We focus on HR, but the same logic applies to other domains. There are potentially many HR source systems, and I've shown two here: an HCM system and a learning platform. The data is periodically taken into the raw layer of the data lake. No changes are made to the data, although some metadata, governance, and (in particular) access management are applied at this point. I'll discuss those more in a future article.
Then, this data flows into the curated layer. Here, the data is cleaned and organised into a consistent data model. This could be as simple as making sure all dates are in the same format or erroneous values are dealt with, but it also extends to putting the data into a defined and long-term useful data model. It does not mean that all the data is smashed together (as this diagram may suggest); it is merely combined or aggregated as appropriate for the data. There likely will still be multiple data sets at this point.
The green box highlights the 'People data domain'. While the underlying infrastructure is owned by a Data Platform team (more to come in future), the data and how it's structured and processed at each level are the responsibility of a People (HR) expert, not a data person.
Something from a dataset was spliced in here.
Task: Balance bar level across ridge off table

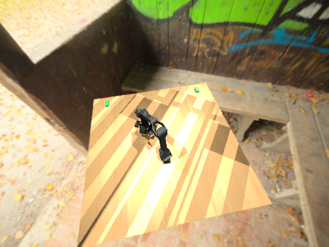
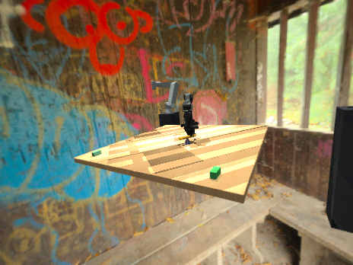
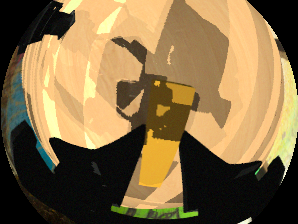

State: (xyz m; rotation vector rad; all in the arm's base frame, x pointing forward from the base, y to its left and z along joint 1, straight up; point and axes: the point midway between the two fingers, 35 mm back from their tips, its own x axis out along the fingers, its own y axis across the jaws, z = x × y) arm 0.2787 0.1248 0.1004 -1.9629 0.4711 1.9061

The mesh, therefore, refers to the multiple, separately owned and maintained data domains that come together only in the business layer of this stack.
Decentralised data architecture
This is essentially the same point again: the architecture within each domain is determined by the domain owner, not some central team. That central team provides the platform and capabilities to make that architecture possible. It may even build that architecture on behalf of teams without the technical expertise to do so themselves.
So yes, 'decentralised data architecture' is partly included in the definition to earn points on our buzzword bingo board.
Self-serve
The principle of self-serve is relatively easy to understand: people should be able to access and use the data themselves. I'm surprised they didn't say 'democratise data access' because that feels nice and buzzwordy.
Anyway, all this does is complete the basic diagram we've had for a while now below:
There are two new layers added:
- Federation: this is just an implementation detail, but once you begin to address business use cases, it should seem like the data in the curated layer is all available in one place rather than worrying about exactly what's where. Each domain could have its database(s), but the consumers shouldn't have to know or care.
- Tech capabilities layer: as we've discussed before, these are just the capabilities that allow business users to actually work with the data. The most intuitive is the visualisation capability, which enables the team to produce graphs, tables, etc.
Now, self-serve does not mean anyone can use this; getting the data from the curated to the business layer will require some data expertise. The point, however, is that this data expert could know nothing about People data and have never worked in the People domain, but can still trust that the data in that layer is of high quality, represents the single source of truth, and can be accessed without necessarily needing help from the experts in that domain (IAM permissions allowing).
Conclusion
We're back at the diagram we've used in the past but with more detail. The key thing, though, is that we've started to talk about who owns what, and this will naturally lead to a future discussion on the operating model.